## Information shown

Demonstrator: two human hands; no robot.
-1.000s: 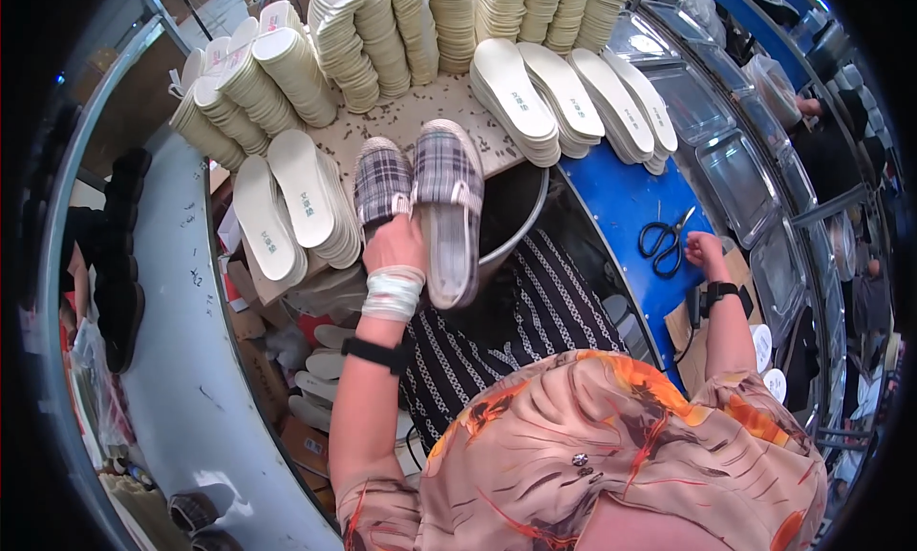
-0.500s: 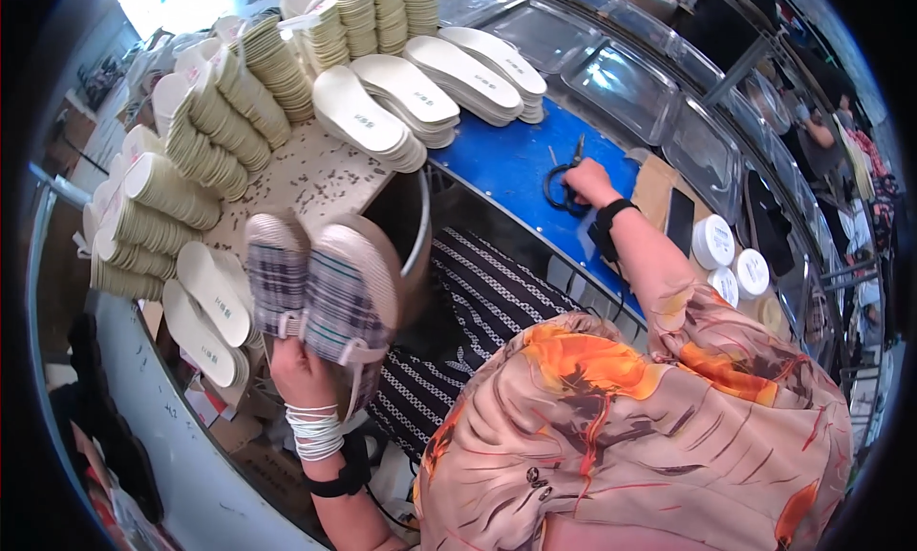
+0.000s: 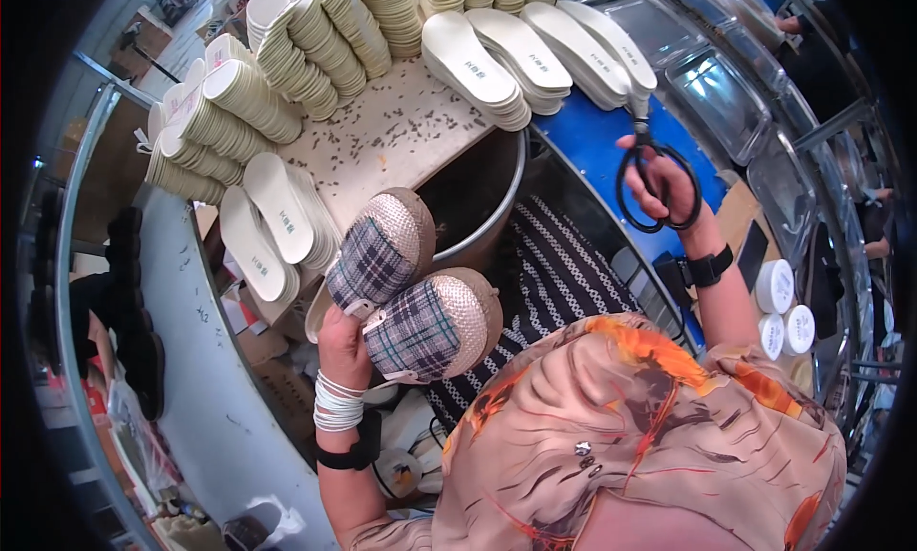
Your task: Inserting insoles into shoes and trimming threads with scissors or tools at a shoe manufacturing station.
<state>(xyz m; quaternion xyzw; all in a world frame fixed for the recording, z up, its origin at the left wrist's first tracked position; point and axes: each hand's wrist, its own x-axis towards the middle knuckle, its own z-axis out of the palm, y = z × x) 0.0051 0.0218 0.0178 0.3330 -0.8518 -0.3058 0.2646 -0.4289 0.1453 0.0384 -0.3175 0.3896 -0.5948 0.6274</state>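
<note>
Head view: left hand closed round the heel ends of a pair of plaid slippers, held up together, toes out over the grey tub. Grip sits at the open backs. Judged light and soft: fabric uppers give under pressure, woven toe caps and soles look stiffer, so the sole edge at the heel is the surer hold. Right hand has fingers through the loops of black scissors, blades pointing up, above the blue worktop. White insoles stacked beyond.
</note>
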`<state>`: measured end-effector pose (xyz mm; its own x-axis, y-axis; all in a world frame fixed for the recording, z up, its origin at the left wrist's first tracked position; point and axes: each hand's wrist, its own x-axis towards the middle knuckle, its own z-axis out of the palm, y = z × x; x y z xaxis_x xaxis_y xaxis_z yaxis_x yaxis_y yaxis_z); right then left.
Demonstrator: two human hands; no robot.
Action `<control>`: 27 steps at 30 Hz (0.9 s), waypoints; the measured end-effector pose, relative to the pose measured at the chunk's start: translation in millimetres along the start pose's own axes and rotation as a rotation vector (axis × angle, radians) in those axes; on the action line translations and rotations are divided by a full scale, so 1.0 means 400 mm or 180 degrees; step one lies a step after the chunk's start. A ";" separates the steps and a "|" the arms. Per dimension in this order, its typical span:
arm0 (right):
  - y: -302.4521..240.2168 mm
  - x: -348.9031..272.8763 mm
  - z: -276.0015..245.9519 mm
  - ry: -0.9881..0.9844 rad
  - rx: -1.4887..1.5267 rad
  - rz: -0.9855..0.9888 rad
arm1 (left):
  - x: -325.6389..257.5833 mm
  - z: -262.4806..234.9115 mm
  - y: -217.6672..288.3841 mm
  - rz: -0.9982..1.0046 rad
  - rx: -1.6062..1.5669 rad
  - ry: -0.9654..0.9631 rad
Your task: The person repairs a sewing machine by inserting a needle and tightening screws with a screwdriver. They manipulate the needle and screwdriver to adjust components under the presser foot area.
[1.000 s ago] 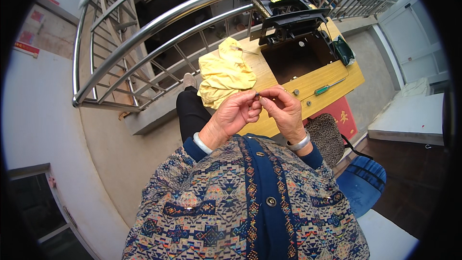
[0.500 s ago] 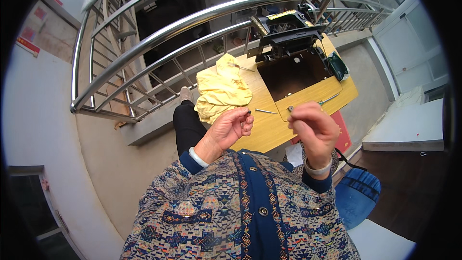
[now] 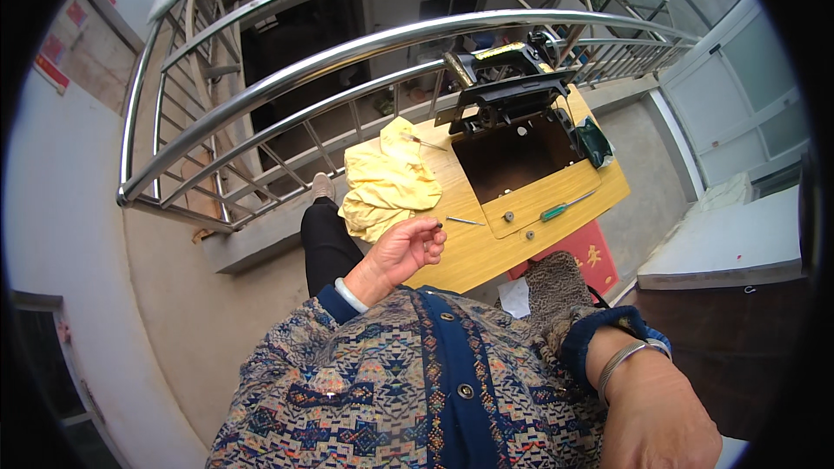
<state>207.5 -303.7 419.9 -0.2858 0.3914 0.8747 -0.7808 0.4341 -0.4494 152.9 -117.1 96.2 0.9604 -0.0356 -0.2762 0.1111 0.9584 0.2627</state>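
Note:
My left hand is closed in a pinch above the near edge of the wooden table, with a small dark piece at its fingertips, too small to name. My right hand is low at the right, beside my body; its back faces up and its fingers are hidden. Tipped back on the table is a black sewing machine, its dark opening uncovered. In front of it lie two small round metal parts, one grey and one nearer me, a green-handled screwdriver and a slim metal pin.
A crumpled yellow cloth covers the table's left end, a thin tool on it. A dark green pouch stands by the opening's right side. Beyond runs a metal railing. A red stool shows under the table's near right side.
My right hand has moved from over the table down to the lower right, uncovering the second round part and the screwdriver handle. My left hand keeps its pinch.

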 end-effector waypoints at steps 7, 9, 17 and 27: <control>0.054 -0.018 -0.052 -0.0406 0.0508 0.0124 | 0.003 -0.014 0.000 0.0028 0.0025 0.0029; 0.070 -0.024 -0.069 -0.0485 0.0543 0.0159 | 0.005 -0.016 -0.001 0.0000 0.0007 0.0053; 0.118 -0.044 -0.069 -0.0156 0.0598 -0.0013 | 0.006 -0.019 0.001 -0.0050 0.0028 0.0101; 0.145 -0.056 -0.099 0.0021 0.0253 -0.0068 | 0.011 -0.030 -0.004 -0.0035 -0.0088 0.0104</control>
<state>190.6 -255.4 367.0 -0.2652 0.3883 0.8826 -0.8283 0.3768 -0.4146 153.9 -115.4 83.5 0.9503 -0.0373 -0.3091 0.1140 0.9656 0.2339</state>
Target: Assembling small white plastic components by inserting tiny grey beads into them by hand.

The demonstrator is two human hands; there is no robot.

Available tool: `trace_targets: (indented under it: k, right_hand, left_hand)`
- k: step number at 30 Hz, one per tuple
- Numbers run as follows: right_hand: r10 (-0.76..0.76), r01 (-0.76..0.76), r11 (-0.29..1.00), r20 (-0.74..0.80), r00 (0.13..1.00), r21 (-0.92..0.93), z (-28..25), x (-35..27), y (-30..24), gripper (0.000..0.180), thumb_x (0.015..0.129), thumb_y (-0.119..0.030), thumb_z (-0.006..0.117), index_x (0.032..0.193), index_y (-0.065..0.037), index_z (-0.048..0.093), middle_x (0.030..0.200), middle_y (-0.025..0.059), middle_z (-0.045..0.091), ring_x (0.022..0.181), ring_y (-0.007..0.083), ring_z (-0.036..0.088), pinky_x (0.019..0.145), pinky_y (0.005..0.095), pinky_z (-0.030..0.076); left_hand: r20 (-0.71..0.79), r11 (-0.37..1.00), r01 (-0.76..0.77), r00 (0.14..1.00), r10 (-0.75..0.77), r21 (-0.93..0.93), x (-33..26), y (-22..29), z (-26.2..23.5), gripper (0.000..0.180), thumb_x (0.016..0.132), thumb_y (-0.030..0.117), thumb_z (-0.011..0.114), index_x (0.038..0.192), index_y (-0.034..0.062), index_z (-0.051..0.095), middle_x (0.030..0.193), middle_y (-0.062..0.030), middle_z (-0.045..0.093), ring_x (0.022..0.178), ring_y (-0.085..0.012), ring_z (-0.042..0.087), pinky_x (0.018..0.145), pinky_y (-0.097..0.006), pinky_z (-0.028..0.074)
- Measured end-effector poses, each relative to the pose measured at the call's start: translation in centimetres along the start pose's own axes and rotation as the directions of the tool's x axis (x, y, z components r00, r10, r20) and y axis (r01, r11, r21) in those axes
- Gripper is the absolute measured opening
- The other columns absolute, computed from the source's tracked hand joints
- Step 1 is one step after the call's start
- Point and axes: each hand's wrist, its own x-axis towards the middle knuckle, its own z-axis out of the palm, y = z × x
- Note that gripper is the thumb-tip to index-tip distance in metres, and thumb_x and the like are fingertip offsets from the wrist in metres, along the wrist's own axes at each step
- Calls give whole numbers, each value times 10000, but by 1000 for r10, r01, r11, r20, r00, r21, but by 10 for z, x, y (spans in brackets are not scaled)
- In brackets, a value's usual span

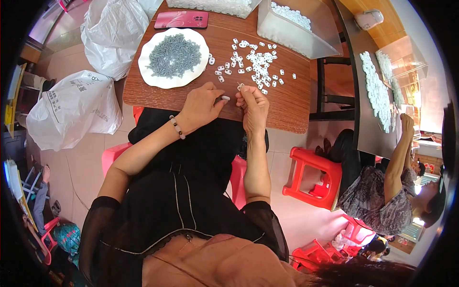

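Observation:
My right hand (253,103) is over the near edge of the brown table, its fingertips pinched on a small white plastic piece (240,87). Something thin seems to stick up from that piece. To its left, my left hand (203,105) has its fingers curled in; a small whitish bit shows at the fingertips, too small to make out. Just beyond my hands lie many loose white pieces (260,64), each with two dark holes. A scalloped white plate (146,71) at the left holds a heap of small grey rod-shaped pieces (174,55).
A pink phone (180,19) lies behind the plate. Translucent bins (296,40) of white pieces stand at the far edge. White sacks (79,110) rest on the floor at left. At right, another person (382,196) works at a dark table beside a red stool (313,174).

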Motion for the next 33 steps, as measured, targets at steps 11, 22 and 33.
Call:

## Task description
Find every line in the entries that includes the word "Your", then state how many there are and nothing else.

## Solved problem
2